What needs to be done:
Your job is to print, exactly, the lines in the data below from the line with "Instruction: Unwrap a" through the line with "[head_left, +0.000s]", both included, and to omit any picture.

Data records:
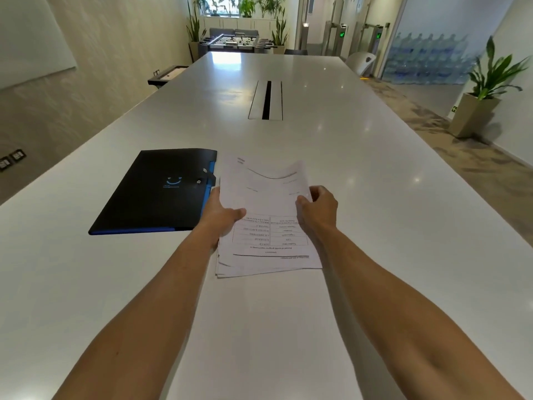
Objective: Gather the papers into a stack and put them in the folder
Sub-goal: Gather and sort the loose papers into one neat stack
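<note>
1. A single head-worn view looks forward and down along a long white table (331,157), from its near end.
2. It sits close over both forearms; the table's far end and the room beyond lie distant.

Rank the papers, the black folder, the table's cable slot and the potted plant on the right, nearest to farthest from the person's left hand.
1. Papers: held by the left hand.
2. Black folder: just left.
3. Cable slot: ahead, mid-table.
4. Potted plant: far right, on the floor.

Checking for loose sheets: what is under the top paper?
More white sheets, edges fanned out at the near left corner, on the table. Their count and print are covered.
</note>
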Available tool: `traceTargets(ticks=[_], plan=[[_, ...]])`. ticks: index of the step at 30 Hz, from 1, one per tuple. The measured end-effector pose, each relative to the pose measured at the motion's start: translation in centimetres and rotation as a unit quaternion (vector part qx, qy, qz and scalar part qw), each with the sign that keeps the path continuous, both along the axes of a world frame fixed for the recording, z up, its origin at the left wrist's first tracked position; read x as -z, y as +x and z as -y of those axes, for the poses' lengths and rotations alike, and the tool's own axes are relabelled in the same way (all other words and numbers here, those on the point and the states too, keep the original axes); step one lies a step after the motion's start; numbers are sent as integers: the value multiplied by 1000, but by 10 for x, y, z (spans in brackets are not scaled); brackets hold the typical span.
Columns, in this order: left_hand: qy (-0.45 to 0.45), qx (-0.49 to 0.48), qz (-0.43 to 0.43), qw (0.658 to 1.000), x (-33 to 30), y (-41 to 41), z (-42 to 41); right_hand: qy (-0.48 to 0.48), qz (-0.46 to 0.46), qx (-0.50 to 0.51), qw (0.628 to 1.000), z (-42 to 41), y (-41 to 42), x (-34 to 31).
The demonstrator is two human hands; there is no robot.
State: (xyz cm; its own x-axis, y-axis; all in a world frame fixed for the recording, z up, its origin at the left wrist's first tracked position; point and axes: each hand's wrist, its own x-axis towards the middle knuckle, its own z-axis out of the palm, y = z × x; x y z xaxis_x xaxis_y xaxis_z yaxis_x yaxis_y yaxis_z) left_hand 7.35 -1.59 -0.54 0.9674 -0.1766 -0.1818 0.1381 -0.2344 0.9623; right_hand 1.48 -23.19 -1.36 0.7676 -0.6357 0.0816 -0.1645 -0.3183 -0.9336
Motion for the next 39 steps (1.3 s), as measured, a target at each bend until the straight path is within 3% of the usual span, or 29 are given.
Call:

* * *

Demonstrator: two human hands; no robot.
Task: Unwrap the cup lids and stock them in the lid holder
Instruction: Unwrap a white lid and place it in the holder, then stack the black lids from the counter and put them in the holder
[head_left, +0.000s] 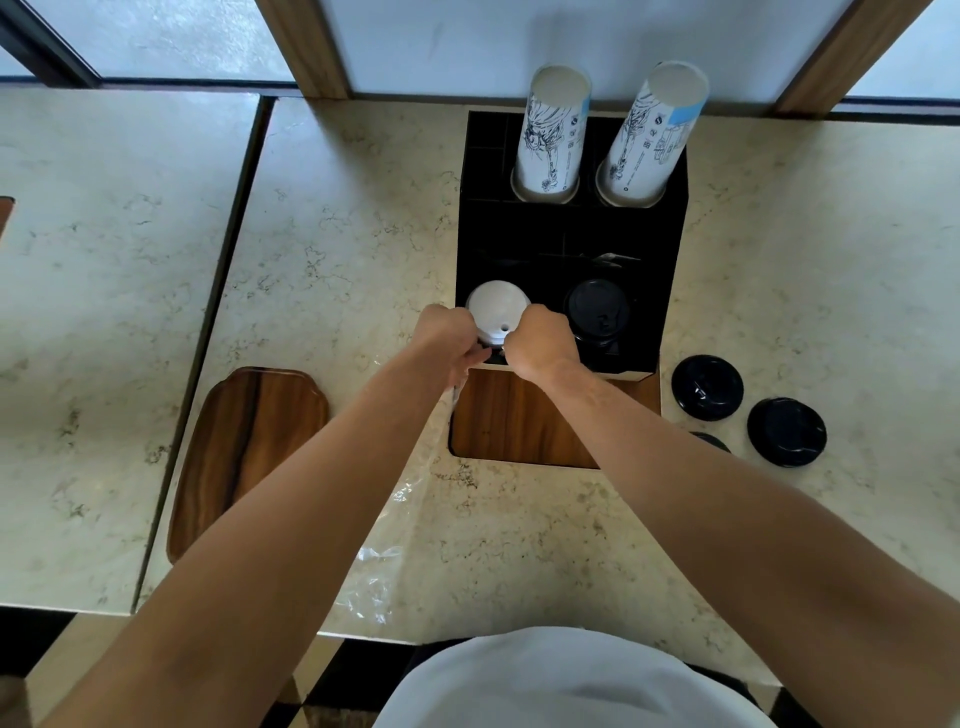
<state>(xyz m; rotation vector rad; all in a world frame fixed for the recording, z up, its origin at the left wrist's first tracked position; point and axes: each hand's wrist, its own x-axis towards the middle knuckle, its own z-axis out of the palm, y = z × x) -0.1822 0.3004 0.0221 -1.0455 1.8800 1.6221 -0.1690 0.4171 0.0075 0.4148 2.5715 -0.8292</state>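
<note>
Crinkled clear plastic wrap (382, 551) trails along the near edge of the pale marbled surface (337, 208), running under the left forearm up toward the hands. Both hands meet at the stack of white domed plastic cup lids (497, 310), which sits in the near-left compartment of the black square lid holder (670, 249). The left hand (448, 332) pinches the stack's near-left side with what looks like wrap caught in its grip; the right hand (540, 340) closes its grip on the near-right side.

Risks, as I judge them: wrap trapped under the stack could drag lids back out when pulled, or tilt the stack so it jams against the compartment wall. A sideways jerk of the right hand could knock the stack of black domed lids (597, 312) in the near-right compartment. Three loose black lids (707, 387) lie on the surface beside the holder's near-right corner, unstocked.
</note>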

Solved problem:
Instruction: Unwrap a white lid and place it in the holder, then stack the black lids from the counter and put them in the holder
[head_left, +0.000s] 

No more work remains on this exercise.